## Source data
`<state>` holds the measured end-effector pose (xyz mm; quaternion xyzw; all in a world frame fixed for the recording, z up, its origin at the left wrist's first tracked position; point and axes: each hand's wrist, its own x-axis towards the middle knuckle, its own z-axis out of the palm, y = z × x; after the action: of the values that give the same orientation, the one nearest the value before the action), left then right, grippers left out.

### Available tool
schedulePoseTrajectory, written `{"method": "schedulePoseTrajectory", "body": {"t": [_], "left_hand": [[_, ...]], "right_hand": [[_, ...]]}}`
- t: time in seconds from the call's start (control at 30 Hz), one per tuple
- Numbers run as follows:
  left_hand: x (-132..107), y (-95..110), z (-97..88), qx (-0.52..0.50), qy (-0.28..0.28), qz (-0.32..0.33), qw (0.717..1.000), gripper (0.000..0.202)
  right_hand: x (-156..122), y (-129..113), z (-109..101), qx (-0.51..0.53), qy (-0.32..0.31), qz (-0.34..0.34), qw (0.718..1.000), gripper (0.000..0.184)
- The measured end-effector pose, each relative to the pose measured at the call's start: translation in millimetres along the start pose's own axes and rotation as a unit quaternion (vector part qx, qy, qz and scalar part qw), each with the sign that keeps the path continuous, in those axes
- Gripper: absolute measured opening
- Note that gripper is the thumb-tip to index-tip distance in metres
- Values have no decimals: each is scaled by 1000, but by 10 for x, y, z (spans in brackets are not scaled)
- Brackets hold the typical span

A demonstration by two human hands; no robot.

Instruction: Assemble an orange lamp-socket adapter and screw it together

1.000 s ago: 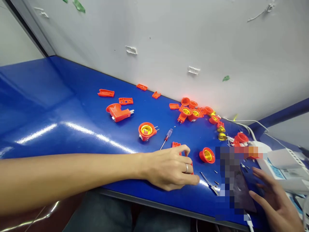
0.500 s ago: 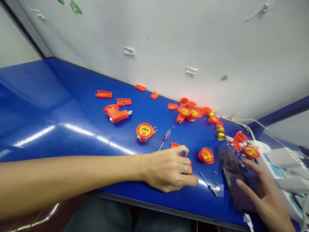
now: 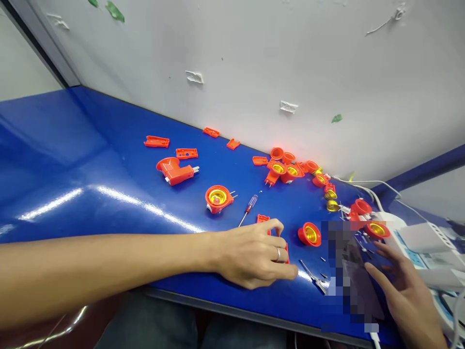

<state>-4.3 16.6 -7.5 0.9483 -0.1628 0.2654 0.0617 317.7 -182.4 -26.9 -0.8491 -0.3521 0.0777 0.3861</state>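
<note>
My left hand [image 3: 254, 254], with a ring on one finger, reaches in from the left, its bent fingers over a red plastic housing piece [image 3: 263, 219] on the blue table. The piece shows on either side of the fingers; their tips are hidden. My right hand [image 3: 409, 293] is at the right, thumb and fingers apart, holding nothing. Beside it lies a dark flat phone [image 3: 359, 286], partly pixelated. Between the hands are a red lamp socket [image 3: 310, 234] with a brass-coloured thread, a pointed metal tool [image 3: 315, 278] and small metal pins [image 3: 323, 276].
A screwdriver [image 3: 249, 209] lies behind my left hand, near a red plug-in lamp socket [image 3: 219, 198] and another on its side [image 3: 176, 171]. More sockets [image 3: 279, 168] and brass thread shells [image 3: 332, 205] cluster by the white wall [image 3: 236, 58]. White power strips [image 3: 423, 252] stand at right.
My right hand has shifted slightly right and down, away from the phone. My left hand and the parts around it stay where they were.
</note>
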Motion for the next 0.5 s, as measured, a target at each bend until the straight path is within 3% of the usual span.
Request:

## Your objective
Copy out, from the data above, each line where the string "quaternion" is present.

## Response
`<state>` holds the measured end-effector pose (xyz mm; quaternion xyzw; all in a world frame fixed for the recording, z up, its origin at the left wrist's first tracked position; point and axes: each hand's wrist, its own x-axis towards the middle knuckle, its own z-axis out of the palm, y = z × x; after the action: of the values that give the same orientation, the one nearest the value before the action), left then right, grippers left out.
- The measured end-effector pose, each relative to the pose measured at the call's start: translation in millimetres along the start pose's own axes and rotation as a unit quaternion (vector part qx, qy, qz and scalar part qw), each with the sign that keeps the path continuous, in those axes

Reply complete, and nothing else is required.